POV-Ray : Newsgroups : povray.off-topic : Public key cryptography : Re: Public key cryptography Server Time
5 Sep 2024 13:11:04 EDT (-0400)
  Re: Public key cryptography  
From: Darren New
Date: 10 Jul 2009 12:56:52
Message: <4a5772d4$1@news.povray.org>
Warp wrote:
>   Btw, one interesting application of assymetric encryption is adding
> signatures to files.

When I was at Bellcore, there was a lot of cool research expanding this. 
They had for example what they called "face to face encryption." I could 
have an encrypted conversation with you, and I'd know 100% sure it was you, 
you'd know 100% sure it was me, but nobody outside the conversation could 
prove either of us had actually said anything, just like a face-to-face 
conversation. I can't prove you said anything in that conversation, and I 
might have made up the whole conversation from scratch, even if I give a 
judge the whole stream of conversation and every key I have. But I still 
know with certainty that it was you (or at least your key) on the other side 
of the conversation.

They also had a timestamping service, where hashes were chained together, 
and then published in (for example) the New York Times every couple of 
weeks, whereby you could prove that you'd had a certain piece of text at a 
certain point in time without revealing that text to the timestamp service.

Lots of cool stuff can be put together with layers of the basic primitives.
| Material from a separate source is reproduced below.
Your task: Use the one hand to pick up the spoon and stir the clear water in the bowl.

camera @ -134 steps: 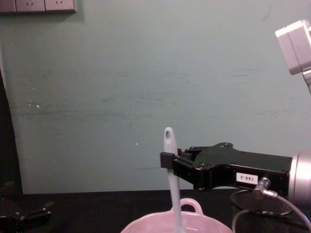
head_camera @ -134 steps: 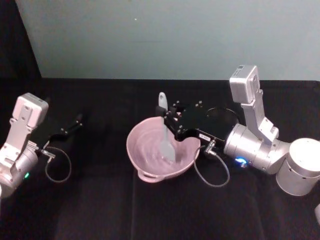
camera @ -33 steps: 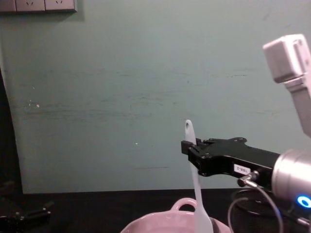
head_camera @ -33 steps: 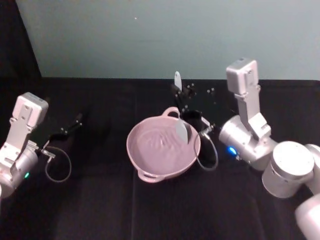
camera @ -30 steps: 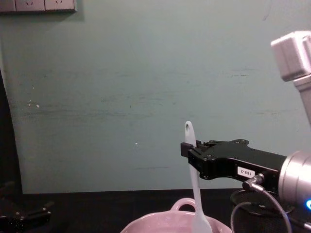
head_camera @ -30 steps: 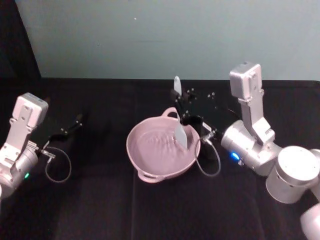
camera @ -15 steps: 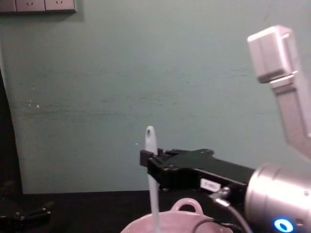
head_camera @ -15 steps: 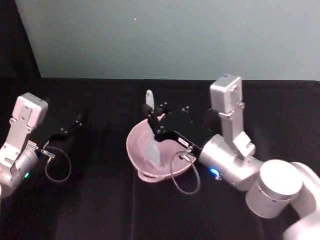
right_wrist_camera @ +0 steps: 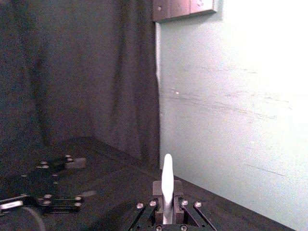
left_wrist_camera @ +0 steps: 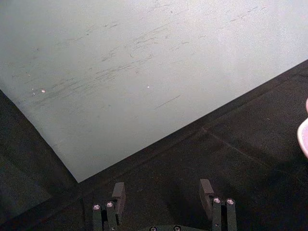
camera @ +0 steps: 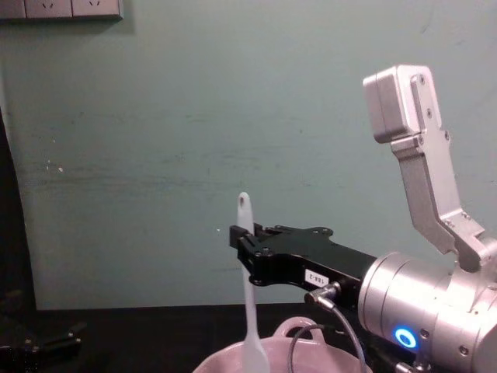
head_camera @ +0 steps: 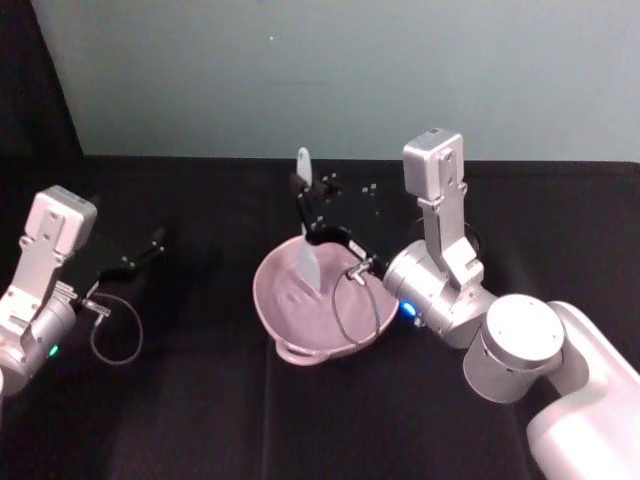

> It's ROM will refuse to run anything that hasn't been signed by Sony, and

The set-top box I'm using has the same thing. I have to sign every compile 
before the machine will boot. And there's separate chips for developers and 
production, so the developers can't get to the production keys. :-)

-- 
   Darren New, San Diego CA, USA (PST)
   "We'd like you to back-port all the changes in 2.0
    back to version 1.0."
   "We've done that already. We call it 2.0."